C’è un progetto che la rende particolarmente orgoglioso?
Uno in Burkina Faso sulla produzione di burro di karité. Questo progetto faceva lavorare molte donne, che ne erano entusiaste e ci accoglievano ogni volta con una gioia contagiosa. Un’altra volta nella Repubblica Centroafricana abbiamo dato 1000 motorini agli agricoltori e loro hanno scritto “Merci Fao” dietro ai sellini.
Cosa ne pensa di progetti come il microcredito? Possono veramente cambiare le cose?
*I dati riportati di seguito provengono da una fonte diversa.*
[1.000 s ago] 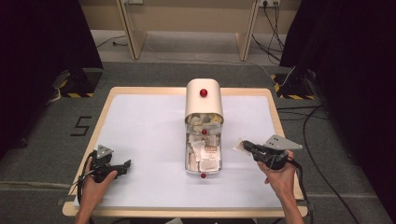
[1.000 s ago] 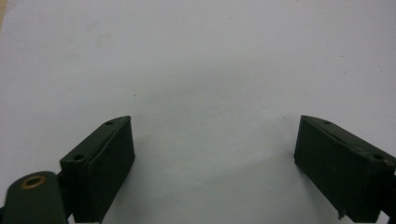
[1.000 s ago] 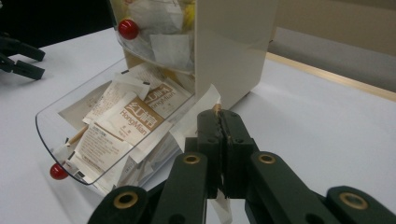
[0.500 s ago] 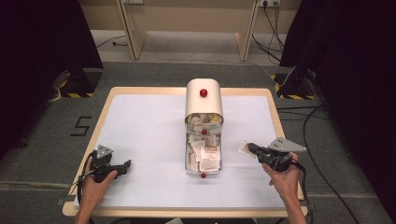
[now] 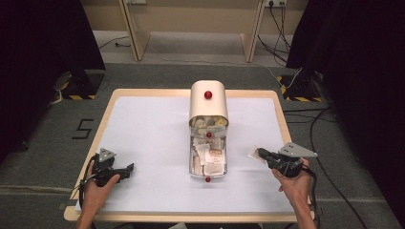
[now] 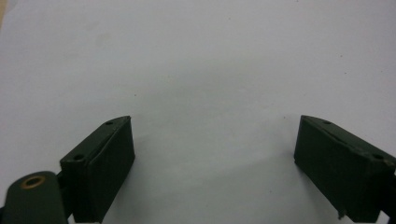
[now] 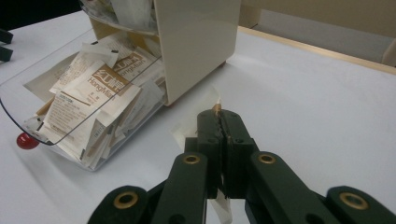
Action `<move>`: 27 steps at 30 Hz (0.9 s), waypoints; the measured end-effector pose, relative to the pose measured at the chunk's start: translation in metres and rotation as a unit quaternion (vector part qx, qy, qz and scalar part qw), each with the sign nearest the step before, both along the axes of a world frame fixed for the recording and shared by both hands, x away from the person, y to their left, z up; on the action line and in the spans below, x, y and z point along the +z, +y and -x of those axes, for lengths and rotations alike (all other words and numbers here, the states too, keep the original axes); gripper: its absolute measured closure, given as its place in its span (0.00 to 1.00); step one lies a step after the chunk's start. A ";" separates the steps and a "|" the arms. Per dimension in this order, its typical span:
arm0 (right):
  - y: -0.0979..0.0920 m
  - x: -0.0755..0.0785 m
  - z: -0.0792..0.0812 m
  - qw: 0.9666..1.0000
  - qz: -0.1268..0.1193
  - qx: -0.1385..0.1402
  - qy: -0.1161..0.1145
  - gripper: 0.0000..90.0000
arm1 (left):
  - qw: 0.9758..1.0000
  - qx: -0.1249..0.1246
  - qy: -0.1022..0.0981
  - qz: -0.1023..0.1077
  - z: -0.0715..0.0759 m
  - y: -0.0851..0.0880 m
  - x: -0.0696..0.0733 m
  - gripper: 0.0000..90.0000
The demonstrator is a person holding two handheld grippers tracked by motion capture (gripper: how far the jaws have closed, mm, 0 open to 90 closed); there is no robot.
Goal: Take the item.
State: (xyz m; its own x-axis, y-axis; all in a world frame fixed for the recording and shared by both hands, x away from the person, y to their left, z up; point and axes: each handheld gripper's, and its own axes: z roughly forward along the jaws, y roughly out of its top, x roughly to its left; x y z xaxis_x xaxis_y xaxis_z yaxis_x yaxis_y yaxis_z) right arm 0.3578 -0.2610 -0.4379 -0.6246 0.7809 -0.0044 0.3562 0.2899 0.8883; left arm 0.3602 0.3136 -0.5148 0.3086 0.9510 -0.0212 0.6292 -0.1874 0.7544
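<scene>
A cream dispenser box [image 5: 208, 102] stands mid-table, its clear drawer [image 5: 199, 172] pulled out toward me and piled with paper sachets [image 5: 208, 157]. In the right gripper view the drawer [image 7: 14, 112] and box [image 7: 196, 42] lie just ahead on the left. My right gripper [image 5: 260, 153] sits right of the drawer, shut on a thin white sachet [image 5: 253, 153]; that sachet [image 7: 183, 129] pokes out beside the closed jaws of the right gripper [image 7: 219, 114]. My left gripper [image 5: 128, 169] rests low at the table's front left, and the left gripper [image 6: 212, 163] is open over bare white surface.
The white table top [image 5: 153, 129] has a wooden rim. Red knobs mark the box top [image 5: 208, 95] and the drawer front [image 5: 207, 179]. Cables and dark curtains lie beyond the right edge; wooden table legs stand behind.
My right gripper has drifted a little to the right and toward me, carrying the sachet away from the drawer. The left gripper has stayed put.
</scene>
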 end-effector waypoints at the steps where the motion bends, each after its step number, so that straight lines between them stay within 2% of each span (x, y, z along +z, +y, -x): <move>1: -0.001 -0.002 0.000 1.000 0.000 -0.003 0.004 0.98 | 1.000 0.000 0.000 0.000 0.000 0.000 0.000 0.13; 27: -0.012 -0.021 -0.010 0.999 0.011 -0.023 0.030 0.98 | 1.000 0.000 0.000 0.000 0.000 0.000 0.000 0.13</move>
Certamente. Noi abbiamo un’agenzia che presta i soldi. Prima li prestava al Ministero dell’agricoltura dei vari Paesi, poi si è visto che molti soldi andavano sprecati, allora ha cominciato a prestarli direttamente alle persone. Una parte anche a fondo perduto. E’ una cosa che funziona tantissimo in Africa, dove chi ha un campo ha bisogno di comprare i semi, per esempio.
Tra tanti posti che ha visto ce n’è uno dove ha lasciato il cuore?
Dal punto di vista paesaggistico l’Africa ma viverci sarebbe un problema, invece un posto che unisce bellezza e servizi è Panama.